# Chapter 35: Descriptors Deep Dive

This notebook explores Python's descriptor protocol -- the mechanism that powers `property`, `classmethod`, `staticmethod`, and many ORM frameworks. You will learn the difference between data and non-data descriptors, how `__set_name__` works, and how to build reusable validation descriptors.

## Key Concepts
- **Descriptor protocol**: Objects that define `__get__`, `__set__`, or `__delete__`
- **Data descriptor**: Defines both `__get__` and `__set__` (or `__delete__`) -- takes priority over instance `__dict__`
- **Non-data descriptor**: Defines only `__get__` -- instance `__dict__` takes priority
- **`__set_name__`**: Called automatically when a descriptor is assigned to a class attribute
- **Validation descriptors**: Reusable attribute validators using the descriptor protocol

## Section 1: The Descriptor Protocol

A descriptor is any object that defines at least one of `__get__`, `__set__`, or `__delete__`. When such an object is stored as a class attribute, Python invokes these methods during attribute access instead of returning the descriptor itself.

In [None]:
# A minimal descriptor that logs access
class VerboseDescriptor:
    """A descriptor that prints when its __get__ is called."""
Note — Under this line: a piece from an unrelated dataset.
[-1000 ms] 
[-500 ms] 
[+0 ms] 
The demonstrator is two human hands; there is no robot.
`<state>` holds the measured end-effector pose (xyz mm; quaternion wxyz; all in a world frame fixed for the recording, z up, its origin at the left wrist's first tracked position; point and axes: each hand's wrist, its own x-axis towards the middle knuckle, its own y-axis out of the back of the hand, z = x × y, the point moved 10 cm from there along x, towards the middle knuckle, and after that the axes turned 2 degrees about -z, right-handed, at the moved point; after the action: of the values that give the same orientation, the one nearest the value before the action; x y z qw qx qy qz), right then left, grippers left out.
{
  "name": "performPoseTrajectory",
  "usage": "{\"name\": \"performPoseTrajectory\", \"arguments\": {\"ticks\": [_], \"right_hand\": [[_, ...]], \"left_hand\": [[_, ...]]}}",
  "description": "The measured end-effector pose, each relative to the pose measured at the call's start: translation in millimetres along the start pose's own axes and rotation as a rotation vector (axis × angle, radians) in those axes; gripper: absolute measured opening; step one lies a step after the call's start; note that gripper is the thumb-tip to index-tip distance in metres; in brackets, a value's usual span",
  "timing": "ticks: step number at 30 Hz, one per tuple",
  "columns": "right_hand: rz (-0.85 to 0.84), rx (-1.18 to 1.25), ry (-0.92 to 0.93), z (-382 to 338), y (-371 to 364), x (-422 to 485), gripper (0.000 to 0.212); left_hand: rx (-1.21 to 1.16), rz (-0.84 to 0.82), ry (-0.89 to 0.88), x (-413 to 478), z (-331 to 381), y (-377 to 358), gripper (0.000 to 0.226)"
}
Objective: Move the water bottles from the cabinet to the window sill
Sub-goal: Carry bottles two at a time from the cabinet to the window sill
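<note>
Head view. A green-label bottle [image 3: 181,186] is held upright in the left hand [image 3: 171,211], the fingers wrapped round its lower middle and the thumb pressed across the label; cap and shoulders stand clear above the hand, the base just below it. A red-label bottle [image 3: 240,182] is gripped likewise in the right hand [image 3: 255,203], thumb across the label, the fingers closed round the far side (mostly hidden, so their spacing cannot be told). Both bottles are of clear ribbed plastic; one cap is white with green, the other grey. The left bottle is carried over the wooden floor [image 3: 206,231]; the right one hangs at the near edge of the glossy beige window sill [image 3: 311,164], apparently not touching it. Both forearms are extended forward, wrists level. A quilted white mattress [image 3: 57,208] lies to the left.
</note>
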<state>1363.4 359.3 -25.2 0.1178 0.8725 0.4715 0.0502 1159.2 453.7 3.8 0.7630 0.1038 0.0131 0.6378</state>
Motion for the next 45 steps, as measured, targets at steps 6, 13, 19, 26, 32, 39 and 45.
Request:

    def __get__(self, obj: object, objtype: type | None = None) -> str:
        print(f"__get__ called: obj={obj!r}, objtype={objtype!r}")
        return "descriptor value"


class Demo:
    attr = VerboseDescriptor()


# Accessing via instance triggers __get__ with obj set
d = Demo()
print(f"Instance access: {d.attr}")

print()

# Accessing via class triggers __get__ with obj=None
print(f"Class access: {Demo.attr}")

## Section 2: Data Descriptors

A **data descriptor** defines both `__get__` and `__set__` (or `__delete__`). Data descriptors take precedence over instance `__dict__` entries. This is how `property` works under the hood.

In [None]:
class DataDescriptor:
    """A data descriptor that stores values in the instance __dict__."""

    def __set_name__(self, owner: type, name: str) -> None:
        self.name = name

    def __get__(self, obj: object, objtype: type | None = None) -> object:
        if obj is None:
            return self
        print(f"  DataDescriptor.__get__ for '{self.name}'")
        return obj.__dict__.get(self.name, "<not set>")

    def __set__(self, obj: object, value: object) -> None:
        print(f"  DataDescriptor.__set__ for '{self.name}' = {value!r}")
        obj.__dict__[self.name] = value


class Product:
    name = DataDescriptor()
    price = DataDescriptor()


p = Product()
p.name = "Widget"  # Goes through __set__
p.price = 9.99

print()
print(f"Name:  {p.name}")   # Goes through __get__
print(f"Price: {p.price}")

print()

# Even though 'name' exists in instance __dict__, the data descriptor
# __get__ is still called (data descriptors have priority)
print(f"Instance __dict__: {p.__dict__}")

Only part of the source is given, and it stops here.